***** DATA SUPPLIED

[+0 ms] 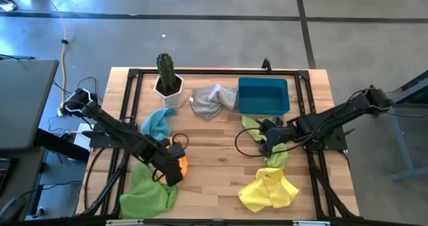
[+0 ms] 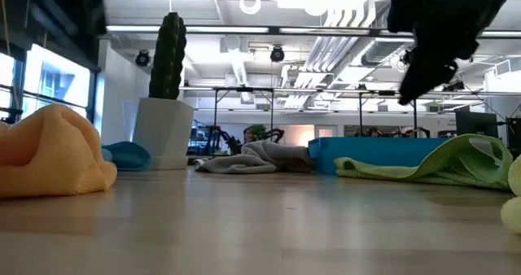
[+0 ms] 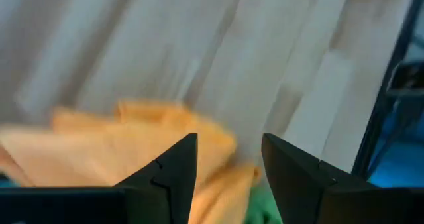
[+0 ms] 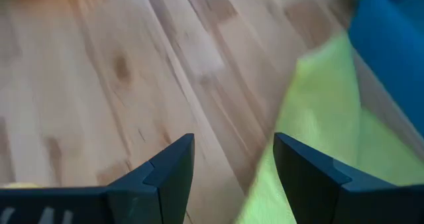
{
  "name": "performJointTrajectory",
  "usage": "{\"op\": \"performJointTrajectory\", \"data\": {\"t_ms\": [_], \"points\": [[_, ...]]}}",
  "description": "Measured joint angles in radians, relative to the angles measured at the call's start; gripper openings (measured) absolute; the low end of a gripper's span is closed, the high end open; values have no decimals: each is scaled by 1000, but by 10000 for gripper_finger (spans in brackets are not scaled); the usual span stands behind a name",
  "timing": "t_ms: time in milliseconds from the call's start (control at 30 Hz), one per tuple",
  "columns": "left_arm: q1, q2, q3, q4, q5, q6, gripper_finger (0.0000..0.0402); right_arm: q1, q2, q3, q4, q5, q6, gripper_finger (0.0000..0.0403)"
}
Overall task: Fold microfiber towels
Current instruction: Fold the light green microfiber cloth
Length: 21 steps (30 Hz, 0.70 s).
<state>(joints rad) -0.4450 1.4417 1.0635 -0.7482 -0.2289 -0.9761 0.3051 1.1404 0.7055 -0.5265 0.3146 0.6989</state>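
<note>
My left gripper hangs open above the crumpled orange towel, with nothing between its fingers. A lime green towel lies bunched just nearer the table's front edge. My right gripper stands open above the edge of a second lime green towel that lies flat on the wood. A yellow towel lies at the near right, a light blue one by the plant pot and a grey one at the back.
A cactus in a white pot stands at the back left. A blue plastic bin sits at the back right, touching the grey towel. Bare wood lies between the two grippers at the table's middle.
</note>
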Motion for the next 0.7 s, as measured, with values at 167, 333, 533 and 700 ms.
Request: {"op": "performJointTrajectory", "data": {"t_ms": [167,333,533,700], "points": [[12,-1,43,160,-149,199,158,-42,18,1,33,-44,105,200],[62,0,45,289,-174,315,158,-83,73,0,-73,-140,239,200],[145,1,45,318,-176,337,158,-96,150,0,-196,-222,320,200],[199,2,45,335,-171,335,158,-89,190,24,-289,-266,311,200]]}}
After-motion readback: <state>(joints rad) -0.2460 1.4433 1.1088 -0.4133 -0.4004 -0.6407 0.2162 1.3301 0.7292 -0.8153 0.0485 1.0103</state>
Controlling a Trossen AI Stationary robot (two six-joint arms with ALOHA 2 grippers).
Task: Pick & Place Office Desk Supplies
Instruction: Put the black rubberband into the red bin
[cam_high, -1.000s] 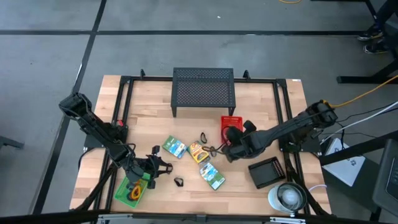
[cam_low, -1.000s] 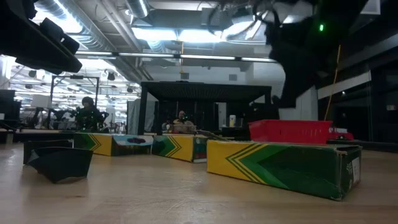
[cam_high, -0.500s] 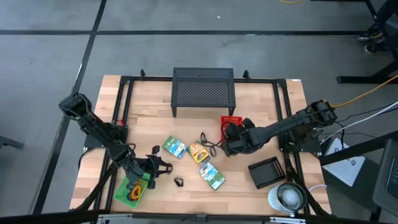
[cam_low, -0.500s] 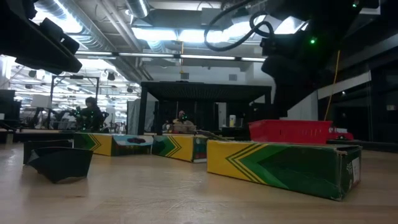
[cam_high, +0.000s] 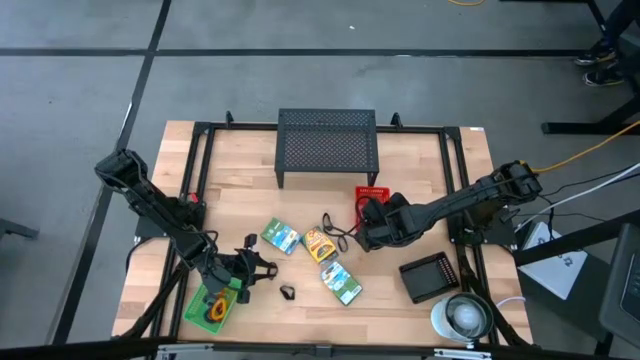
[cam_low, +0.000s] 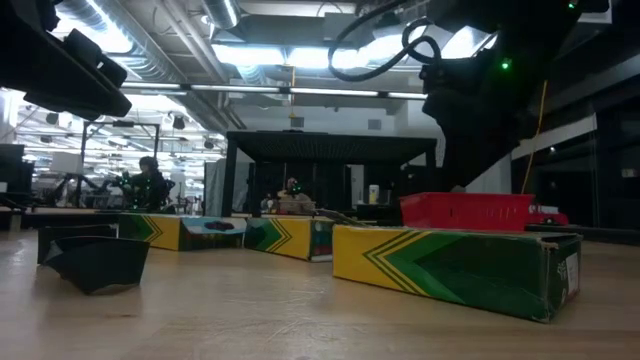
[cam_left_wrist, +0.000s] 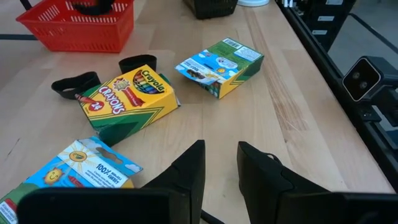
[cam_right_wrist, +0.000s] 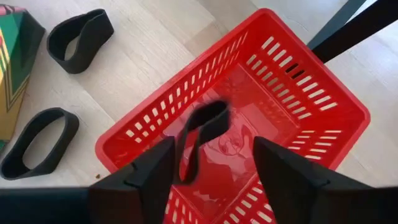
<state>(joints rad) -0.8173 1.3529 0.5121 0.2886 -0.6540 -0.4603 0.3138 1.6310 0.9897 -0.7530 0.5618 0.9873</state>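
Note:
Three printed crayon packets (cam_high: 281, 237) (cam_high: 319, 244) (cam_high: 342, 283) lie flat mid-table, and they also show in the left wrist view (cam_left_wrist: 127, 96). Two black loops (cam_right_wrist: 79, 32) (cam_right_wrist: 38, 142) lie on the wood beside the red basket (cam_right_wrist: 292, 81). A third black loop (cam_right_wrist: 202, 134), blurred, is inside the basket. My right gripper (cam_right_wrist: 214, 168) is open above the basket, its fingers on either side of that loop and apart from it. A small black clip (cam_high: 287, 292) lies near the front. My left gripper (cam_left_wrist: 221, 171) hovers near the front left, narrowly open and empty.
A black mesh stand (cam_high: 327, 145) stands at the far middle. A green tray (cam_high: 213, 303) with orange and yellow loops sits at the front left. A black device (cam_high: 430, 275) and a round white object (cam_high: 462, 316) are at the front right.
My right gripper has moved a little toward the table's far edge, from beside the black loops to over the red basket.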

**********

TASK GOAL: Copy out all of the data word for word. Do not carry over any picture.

PROBLEM SOLUTION:
[+0 ms] 
[+0 ms] 
[+0 ms] 
[+0 ms] 
{
  "name": "performJointTrajectory",
  "usage": "{\"op\": \"performJointTrajectory\", \"data\": {\"t_ms\": [_], \"points\": [[_, ...]]}}",
  "description": "Measured joint angles in radians, relative to the angles measured at the call's start; gripper openings (measured) absolute; the low end of a gripper's span is closed, the high end open; values have no decimals: each is scaled by 1000, but by 10000 for gripper_finger (spans in brackets are not scaled); the usual span stands behind a name",
  "timing": "t_ms: time in milliseconds from the call's start (control at 30 Hz), one per tuple",
  "columns": "left_arm: q1, q2, q3, q4, q5, q6, gripper_finger (0.0000..0.0402); right_arm: q1, q2, q3, q4, q5, q6, gripper_finger (0.0000..0.0403)"
}
Overall task: Fold microfiber towels
Current instruction: Fold the light green microfiber cloth
Length: 21 steps (30 Hz, 0.70 s).
<state>(joints rad) -0.4450 1.4417 1.0635 -0.7482 -0.2289 -0.9761 0.3051 1.1404 0.7055 -0.5265 0.3146 0.6989</state>
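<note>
My left gripper hangs open above the crumpled orange towel, with nothing between its fingers. A lime green towel lies bunched just nearer the table's front edge. My right gripper stands open above the edge of a second lime green towel that lies flat on the wood. A yellow towel lies at the near right, a light blue one by the plant pot and a grey one at the back.
A cactus in a white pot stands at the back left. A blue plastic bin sits at the back right, touching the grey towel. Bare wood lies between the two grippers at the table's middle.
</note>
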Motion for the next 0.7 s, as measured, with values at 167, 333, 533 and 700 ms.
Request: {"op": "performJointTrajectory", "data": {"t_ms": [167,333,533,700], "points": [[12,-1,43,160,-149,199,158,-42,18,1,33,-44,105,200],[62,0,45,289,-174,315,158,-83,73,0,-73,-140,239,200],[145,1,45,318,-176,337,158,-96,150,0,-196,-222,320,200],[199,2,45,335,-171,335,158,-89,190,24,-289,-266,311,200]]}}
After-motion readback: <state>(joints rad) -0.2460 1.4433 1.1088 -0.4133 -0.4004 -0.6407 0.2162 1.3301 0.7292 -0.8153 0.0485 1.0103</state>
Controlling a Trossen AI Stationary robot (two six-joint arms with ALOHA 2 grippers).
Task: Pick & Place Office Desk Supplies
Instruction: Put the black rubberband into the red bin
[cam_high, -1.000s] 
[cam_low, -1.000s] 
[cam_high, -0.500s] 
[cam_low, -0.500s] 
[cam_high, +0.000s] 
[cam_low, +0.000s] 
[cam_left_wrist, +0.000s] 
[cam_right_wrist, +0.000s] 
<state>(joints rad) -0.8173 1.3529 0.5121 0.2886 -0.6540 -0.4603 0.3138 1.6310 0.9897 -0.7530 0.5618 0.9873</state>
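Note:
Three printed crayon packets (cam_high: 281, 237) (cam_high: 319, 244) (cam_high: 342, 283) lie flat mid-table, and they also show in the left wrist view (cam_left_wrist: 127, 96). Two black loops (cam_right_wrist: 79, 32) (cam_right_wrist: 38, 142) lie on the wood beside the red basket (cam_right_wrist: 292, 81). A third black loop (cam_right_wrist: 202, 134), blurred, is inside the basket. My right gripper (cam_right_wrist: 214, 168) is open above the basket, its fingers on either side of that loop and apart from it. A small black clip (cam_high: 287, 292) lies near the front. My left gripper (cam_left_wrist: 221, 171) hovers near the front left, narrowly open and empty.
A black mesh stand (cam_high: 327, 145) stands at the far middle. A green tray (cam_high: 213, 303) with orange and yellow loops sits at the front left. A black device (cam_high: 430, 275) and a round white object (cam_high: 462, 316) are at the front right.
My right gripper has moved a little toward the table's far edge, from beside the black loops to over the red basket.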

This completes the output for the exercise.